According to the Pew Research Center, as reported by the Daily Mail, 62 percent of Americans identify as Christian, down sharply from about 90 percent in 1970. Pew warns that if current trends continue, the Christian share of the U.S. population could plummet to just 46 percent by 2070. That would mark the first time in our nation’s history that Christians are no longer the majority.
It’s a sobering statistic, but for believers, it must also be a call to arms.
A Church Asleep While Others Multiply
“Pastors are not preaching the whole counsel of God,” said Pastor Brent Madaris of Hometown Hope Ministries, in comments to the Daily Mail. He described the Pew data as “an urgent call for church renewal,” lamenting that too many Christian communities “have taken their eyes off the ball while rival faiths gain ground.”
He’s right. While Christianity continues to shrink, Islam is growing steadily in the United States. Pew and the Islamic Resource Center report that the number of mosques increased by 31 percent between 2010 and 2020. Immigration, a younger population, and higher fertility rates are fueling that expansion. In contrast, an estimated 1,500 Christian churches closed during that same decade.
Yet the greatest competitor to Christianity may not be Islam or any other religion; it’s unbelief. Pew projects that by 2070, Americans who identify as atheist, agnostic, or “nothing in particular”, the so-called “nones”, could form a slim majority of the U.S. population. These are not just people leaving the Church; they are people losing faith altogether.
The Erosion from Within
Dr. George Barna, Director of Research at the Cultural Research Center at Arizona Christian University, told the Daily Mail that “the continued decline is neither surprising nor something that is likely to change in the near future unless dramatic changes are made.” He identified one critical reason: syncretism; the blending of beliefs and practices from many faiths into what he calls a “customized faith unique to that individual.”
This, Barna warned, has already “profoundly infiltrated and redefined the American Christian community, replacing biblical Christianity with its idiosyncratic approach to life.” In other words, we’ve replaced the Cross with comfort, catechism with convenience.
That erosion starts at home. “Families and churches today have relaxed standards for what constitutes Christianity,” Barna said. “Parents aren’t raising their children in the church like they once were.” When faith becomes optional in childhood, it becomes disposable in adulthood.
A Catholic Call to Renewal
For Catholics, these warnings hit close to home. The same currents eroding Protestant congregations are sweeping through Catholic parishes. Baptisms decline, Mass attendance drops, and vocations grow thin — all while the secular world grows louder.
This is not the time to surrender. It’s the time to evangelize with conviction. As Pope St. John Paul II proclaimed, the Church must embrace a “New Evangelization” — one that reawakens baptized Catholics who have fallen asleep to the beauty and urgency of their faith.

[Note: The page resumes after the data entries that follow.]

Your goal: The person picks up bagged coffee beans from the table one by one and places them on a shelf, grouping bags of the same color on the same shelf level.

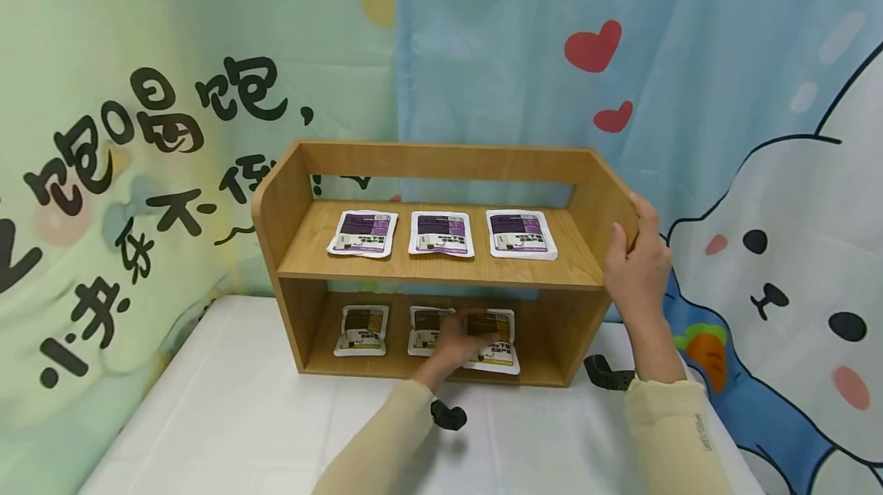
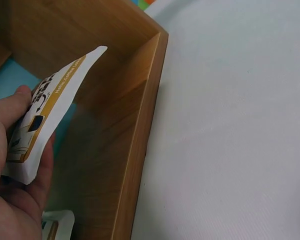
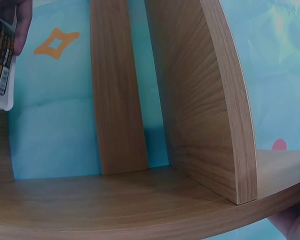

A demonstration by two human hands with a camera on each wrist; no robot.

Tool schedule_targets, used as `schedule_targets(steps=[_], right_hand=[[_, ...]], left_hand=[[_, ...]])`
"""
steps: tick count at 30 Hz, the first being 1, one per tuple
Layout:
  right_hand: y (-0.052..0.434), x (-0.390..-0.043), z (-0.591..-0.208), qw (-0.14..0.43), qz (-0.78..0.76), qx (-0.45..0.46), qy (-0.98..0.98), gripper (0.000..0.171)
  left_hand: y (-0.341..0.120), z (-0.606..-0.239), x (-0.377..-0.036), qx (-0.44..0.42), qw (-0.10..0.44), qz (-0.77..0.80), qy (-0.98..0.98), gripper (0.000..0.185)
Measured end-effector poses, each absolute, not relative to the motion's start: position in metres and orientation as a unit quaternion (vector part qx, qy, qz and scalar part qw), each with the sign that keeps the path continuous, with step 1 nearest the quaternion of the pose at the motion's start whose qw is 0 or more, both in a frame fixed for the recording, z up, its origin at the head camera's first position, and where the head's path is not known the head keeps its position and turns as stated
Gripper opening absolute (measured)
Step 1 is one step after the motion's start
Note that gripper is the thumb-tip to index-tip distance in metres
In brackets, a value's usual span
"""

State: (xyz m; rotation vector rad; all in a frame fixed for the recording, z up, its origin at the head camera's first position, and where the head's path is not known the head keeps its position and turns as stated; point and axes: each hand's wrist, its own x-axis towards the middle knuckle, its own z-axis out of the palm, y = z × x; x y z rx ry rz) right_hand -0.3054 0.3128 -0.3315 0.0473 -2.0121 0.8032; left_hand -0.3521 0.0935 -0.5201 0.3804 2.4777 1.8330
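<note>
A wooden two-level shelf (image 1: pixel 441 162) stands on a white table (image 1: pixel 228 411). Three purple packets (image 1: pixel 441 234) lie on its upper board. On the lower board lie brown packets, two at the left (image 1: pixel 362 329). My left hand (image 1: pixel 451 345) reaches into the lower level and holds a third brown-and-white packet (image 1: pixel 498 336) (image 2: pixel 42 112) by its lower part, thumb on its face, near the right side panel (image 2: pixel 135 120). My right hand (image 1: pixel 638 261) grips the front edge of the shelf's right side wall (image 3: pixel 215 100); only a little of it shows at the right wrist view's corner.
Cartoon-printed curtains (image 1: pixel 724 96) hang close behind the shelf. Black wrist-camera mounts (image 1: pixel 448 414) sit on both forearms. White table surface (image 2: pixel 230 125) extends in front of and beside the shelf.
</note>
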Motion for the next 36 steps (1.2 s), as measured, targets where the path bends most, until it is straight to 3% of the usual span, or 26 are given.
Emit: schedule_targets(steps=[22,36], right_hand=[[0.314,-0.303,-0.330,0.464,0.329,0.015,-0.823,0.042],[0.313,-0.306,-0.335,0.478,0.324,0.017,-0.816,0.041]], left_hand=[[0.122,-0.520,-0.367,0.147,0.023,0.565,0.812,0.046],[0.127,-0.548,-0.380,0.138,0.021,0.569,0.810,0.045]])
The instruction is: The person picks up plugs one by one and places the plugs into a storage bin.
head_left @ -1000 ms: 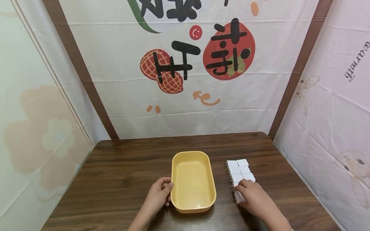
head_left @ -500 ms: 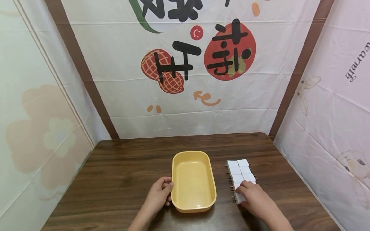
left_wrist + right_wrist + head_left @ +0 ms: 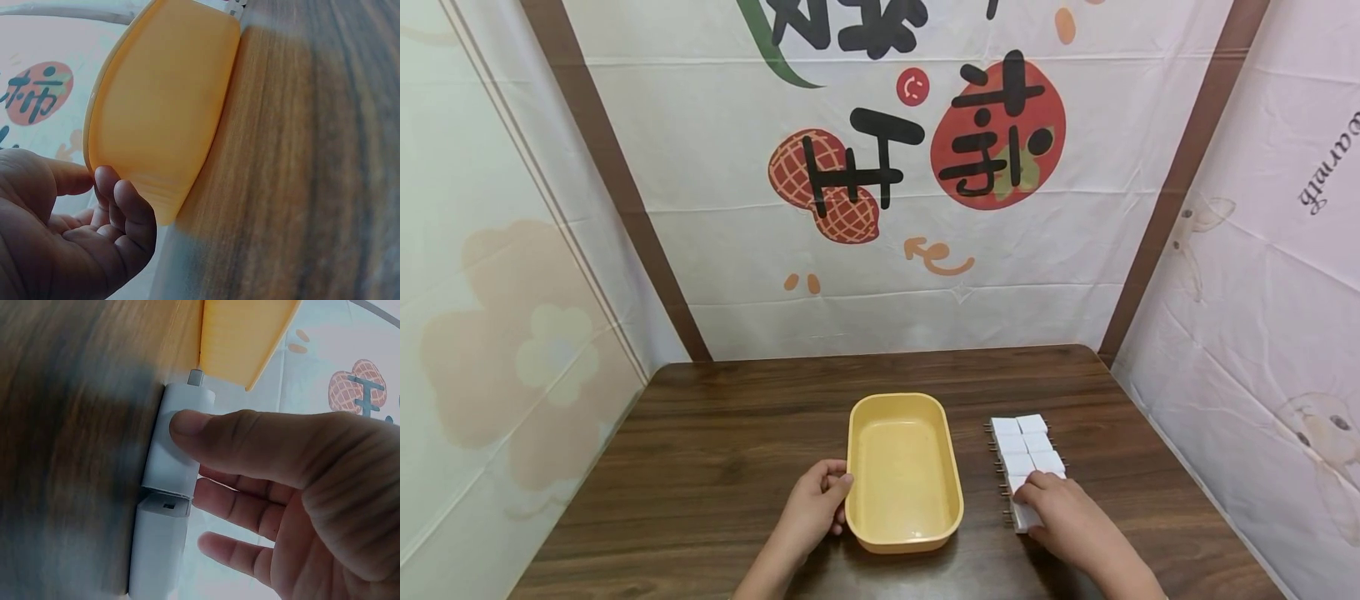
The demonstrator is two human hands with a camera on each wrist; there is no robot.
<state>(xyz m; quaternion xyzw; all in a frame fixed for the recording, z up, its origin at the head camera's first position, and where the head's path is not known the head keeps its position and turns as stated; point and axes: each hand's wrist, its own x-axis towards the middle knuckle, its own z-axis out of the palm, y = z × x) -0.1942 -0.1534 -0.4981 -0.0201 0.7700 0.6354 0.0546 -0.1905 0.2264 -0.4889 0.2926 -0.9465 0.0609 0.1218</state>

Pastor Madaris put it bluntly: “Church youth groups major on games, attendance, and fun rather than truth, biblical depth, and spiritual fruit.” The same could be said of many Catholic ministries that have traded formation for entertainment. We are raising generations of young people who know how to be nice, but not how to be holy.
Reclaiming Lost Ground
Despite the sobering statistics, there are sparks of renewal. Political and cultural movements that center faith, family, and moral order, often dismissed by the secular elite, show a hunger for spiritual direction among younger Americans. “The continued decline doesn’t have to be inevitable,” Madaris said. “We need to reclaim lost ground.”
The Catholic Church has done this before. Every great crisis of faith has been met by a renewal of saints — men and women who turned despair into revival. Today, that call belongs to us.
If America is to remain “one nation under God,” then her Christians, especially her Catholics, must live like it. Not half-heartedly, not privately, but publicly, joyfully, and fearlessly.
The faith of a nation can only endure if the faithful themselves do.